In this case, the “level playing field” Britain is expected to dredge as a pre-condition for free trade means we should accept all the stifling, stultifying regulations that are successfully driving EU economies into recession. And, should disputes arise, they must be settled by the European Court of Justice.
Mr Neil couldn’t understand why, say, Canada can have a trade deal with the EU without satisfying such tyrannical demands, and we can’t. The pundit was being slightly disingenuous there.
He knows perfectly well that the EU defines free trade in ways that would have confounded Ricardo or Guizot. It insists that any, even supposedly independent, country wishing to trade freely with the EU must obey every EU law.
This condition is applied arbitrarily: Britain is supposed to toe the line, while, as Mr Neil pointed out, Canada isn’t. Mme Loiseau responded with her normal “I’m surprised zat…” petulance.
First, she said that Canada doesn’t have a free-trade deal with the EU, to which Mr Neil responded with the datum that 98 per cent of trade between Canada and the EU is duty-free. Having been caught out, Mme Loiseau made a startling geographical discovery.
Britain, she explained, isn’t Canada. For once she said something so blindingly obvious that one wonders why that observation had to be made. Mme Loiseau happily clarified:
Canada wanted a trade deal because she wanted to associate herself with the EU, while Britain wants one for the purpose of dissociation. That sounded as if Canada was about to apply for EU membership, while Britain wanted to use trade as an act of war.
No doubt that kind of drivel makes sense to EU fanatics, but it bemused Mr Neil. One can understand his predicament: it’s possible to reply sensibly only to a sensible statement. Instead of waiting for crazy actions to follow crazy words, it’s best just to walk away.
But duty called, and Mr Neil didn’t walk away. Instead he briefly outlined the economic and social problems besetting the EU in general and France in particular.

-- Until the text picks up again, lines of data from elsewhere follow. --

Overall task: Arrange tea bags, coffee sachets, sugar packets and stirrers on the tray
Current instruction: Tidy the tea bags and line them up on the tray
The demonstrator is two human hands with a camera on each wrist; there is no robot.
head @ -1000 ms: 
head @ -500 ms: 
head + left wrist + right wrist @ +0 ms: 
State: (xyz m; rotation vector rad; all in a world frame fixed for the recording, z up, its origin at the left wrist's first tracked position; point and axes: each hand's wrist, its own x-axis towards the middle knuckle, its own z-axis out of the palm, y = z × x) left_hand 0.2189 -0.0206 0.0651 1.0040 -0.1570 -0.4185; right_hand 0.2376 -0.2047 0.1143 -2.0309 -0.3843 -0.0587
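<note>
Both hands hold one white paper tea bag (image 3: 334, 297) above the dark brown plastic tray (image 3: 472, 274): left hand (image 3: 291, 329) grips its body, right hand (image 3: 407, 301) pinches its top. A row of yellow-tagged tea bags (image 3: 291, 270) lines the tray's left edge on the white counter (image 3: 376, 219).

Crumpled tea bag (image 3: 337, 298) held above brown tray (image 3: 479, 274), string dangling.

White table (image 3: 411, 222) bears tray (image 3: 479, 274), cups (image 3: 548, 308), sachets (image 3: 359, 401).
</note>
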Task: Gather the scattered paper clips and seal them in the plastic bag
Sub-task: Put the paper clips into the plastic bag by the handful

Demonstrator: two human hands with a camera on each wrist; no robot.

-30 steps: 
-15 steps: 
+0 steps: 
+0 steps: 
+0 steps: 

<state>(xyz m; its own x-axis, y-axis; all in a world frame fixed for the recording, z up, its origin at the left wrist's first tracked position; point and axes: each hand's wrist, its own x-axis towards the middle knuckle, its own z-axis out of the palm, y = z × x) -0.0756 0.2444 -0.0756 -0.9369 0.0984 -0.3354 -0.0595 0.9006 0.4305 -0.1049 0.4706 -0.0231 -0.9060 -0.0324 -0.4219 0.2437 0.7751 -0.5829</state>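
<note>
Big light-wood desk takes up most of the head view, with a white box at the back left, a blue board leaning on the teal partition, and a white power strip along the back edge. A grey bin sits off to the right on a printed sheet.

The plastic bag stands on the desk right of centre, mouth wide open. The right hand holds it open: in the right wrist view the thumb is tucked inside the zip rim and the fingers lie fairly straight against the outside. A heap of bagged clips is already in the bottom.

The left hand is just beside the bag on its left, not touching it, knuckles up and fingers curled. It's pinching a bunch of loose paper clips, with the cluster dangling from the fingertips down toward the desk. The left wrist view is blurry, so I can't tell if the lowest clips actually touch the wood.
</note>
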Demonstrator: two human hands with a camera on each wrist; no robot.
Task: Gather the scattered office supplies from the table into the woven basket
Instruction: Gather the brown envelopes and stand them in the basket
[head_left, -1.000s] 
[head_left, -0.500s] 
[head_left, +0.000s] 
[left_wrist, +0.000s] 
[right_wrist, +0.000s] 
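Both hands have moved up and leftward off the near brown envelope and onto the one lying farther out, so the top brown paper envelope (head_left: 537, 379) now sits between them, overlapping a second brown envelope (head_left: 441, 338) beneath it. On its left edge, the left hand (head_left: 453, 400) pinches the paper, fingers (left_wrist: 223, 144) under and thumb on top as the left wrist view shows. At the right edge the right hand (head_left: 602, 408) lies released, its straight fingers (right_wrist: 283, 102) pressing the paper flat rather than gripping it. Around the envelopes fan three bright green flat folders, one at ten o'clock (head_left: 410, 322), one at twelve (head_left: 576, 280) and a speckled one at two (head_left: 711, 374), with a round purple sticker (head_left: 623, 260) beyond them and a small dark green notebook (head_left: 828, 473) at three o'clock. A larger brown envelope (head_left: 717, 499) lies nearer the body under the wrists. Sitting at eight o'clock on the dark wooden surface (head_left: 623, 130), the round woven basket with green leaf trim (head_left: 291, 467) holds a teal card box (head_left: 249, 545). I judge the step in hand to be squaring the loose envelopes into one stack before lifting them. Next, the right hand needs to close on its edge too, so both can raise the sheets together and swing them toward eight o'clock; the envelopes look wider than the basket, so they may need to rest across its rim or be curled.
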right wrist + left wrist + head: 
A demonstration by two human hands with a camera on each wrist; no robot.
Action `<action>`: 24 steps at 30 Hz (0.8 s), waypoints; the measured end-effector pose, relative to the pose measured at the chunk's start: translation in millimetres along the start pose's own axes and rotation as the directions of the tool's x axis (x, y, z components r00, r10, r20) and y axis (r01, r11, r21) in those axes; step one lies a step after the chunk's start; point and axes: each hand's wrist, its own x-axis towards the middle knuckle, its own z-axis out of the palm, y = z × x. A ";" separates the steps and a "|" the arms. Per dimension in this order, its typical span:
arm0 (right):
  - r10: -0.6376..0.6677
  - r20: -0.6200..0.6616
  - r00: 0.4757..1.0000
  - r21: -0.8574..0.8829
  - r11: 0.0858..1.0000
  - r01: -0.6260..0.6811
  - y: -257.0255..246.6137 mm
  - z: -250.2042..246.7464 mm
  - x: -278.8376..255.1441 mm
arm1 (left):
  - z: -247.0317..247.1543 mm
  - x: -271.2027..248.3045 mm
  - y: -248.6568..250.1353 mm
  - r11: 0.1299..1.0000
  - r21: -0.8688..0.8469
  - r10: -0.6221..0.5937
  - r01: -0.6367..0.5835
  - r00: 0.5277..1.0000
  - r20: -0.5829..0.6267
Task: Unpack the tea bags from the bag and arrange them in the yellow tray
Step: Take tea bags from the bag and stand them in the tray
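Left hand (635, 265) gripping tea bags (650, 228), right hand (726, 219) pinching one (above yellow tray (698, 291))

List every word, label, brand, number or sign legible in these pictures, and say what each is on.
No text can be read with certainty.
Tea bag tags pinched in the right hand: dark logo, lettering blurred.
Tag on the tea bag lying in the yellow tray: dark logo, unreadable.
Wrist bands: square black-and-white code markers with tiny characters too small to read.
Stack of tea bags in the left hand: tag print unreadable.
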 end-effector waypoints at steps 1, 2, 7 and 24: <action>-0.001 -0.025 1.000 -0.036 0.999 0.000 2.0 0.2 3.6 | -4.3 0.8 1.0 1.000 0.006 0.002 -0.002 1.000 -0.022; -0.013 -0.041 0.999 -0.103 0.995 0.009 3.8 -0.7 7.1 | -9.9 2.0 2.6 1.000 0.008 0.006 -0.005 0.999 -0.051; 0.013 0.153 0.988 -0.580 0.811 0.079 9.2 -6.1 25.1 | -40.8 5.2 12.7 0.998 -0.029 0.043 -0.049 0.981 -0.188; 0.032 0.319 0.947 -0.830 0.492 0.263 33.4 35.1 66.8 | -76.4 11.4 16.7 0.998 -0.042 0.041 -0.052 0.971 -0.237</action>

He even had the gall to mention the strikes paralysing France – only for Mme Loiseau to cut him off in mid-sentence. She was surprised zat a journalist could be so ignorant as not to know zat ze strikes had ended.
Quite, said Mr Neil. But they persisted for two months, following in the wake of the year-long gilets jaunes revolt. So, considering the economic plight of France, Germany, Italy and so on, could the EU afford to risk a trade war with Britain?
Mme Loiseau performed a Gallic shrug meaning the question was irrelevant. If Mr Neil thought zat zere would be no consequences after Brexit, he was sorely mistaken.
In other words, the EU is ready to cut off its nose to spite its face if that’s what it takes to make a point pour encourager les autres. That was predictable, for reasons I outline earlier.
Its mendacious protestations apart, the EU is a political, not economic, construct. Hence politics will always trump economics.
I hope Boris Johnson has the guts (he certainly has the parliamentary majority) to up the stakes. He should announce that, if the EU wishes to play that kind of stacked game, we hold some of the aces.
Britain could turn herself into a haven for foreign business and capital, a sort of larger version of Jersey, by loosening regulations, cutting taxes across the board and pursuing free-trade agreements with the rest of the world.
When all those Volkswagens, BNPs and Enis scream bloody murder, and France’s youth unemployment grows beyond the present, already catastrophic, 21 per cent, one wonders if Mme Loiseau and her ilk will remain deaf.
If they do, they may be reminded yet again that France hasn’t exactly lived down her DNA of a revolutionary republic. But not to worry: I doubt our government is capable of playing so tough. Pity.
Natalie Loiseau is a Parisienne (well Neuilly-sur-Seine – which is as close as it gets).
She is living refutation of my theory that, in Parisienne women, beauty and charm are inversely proportional.
Catherine Deneuve was another, but for diametrically opposite reasons.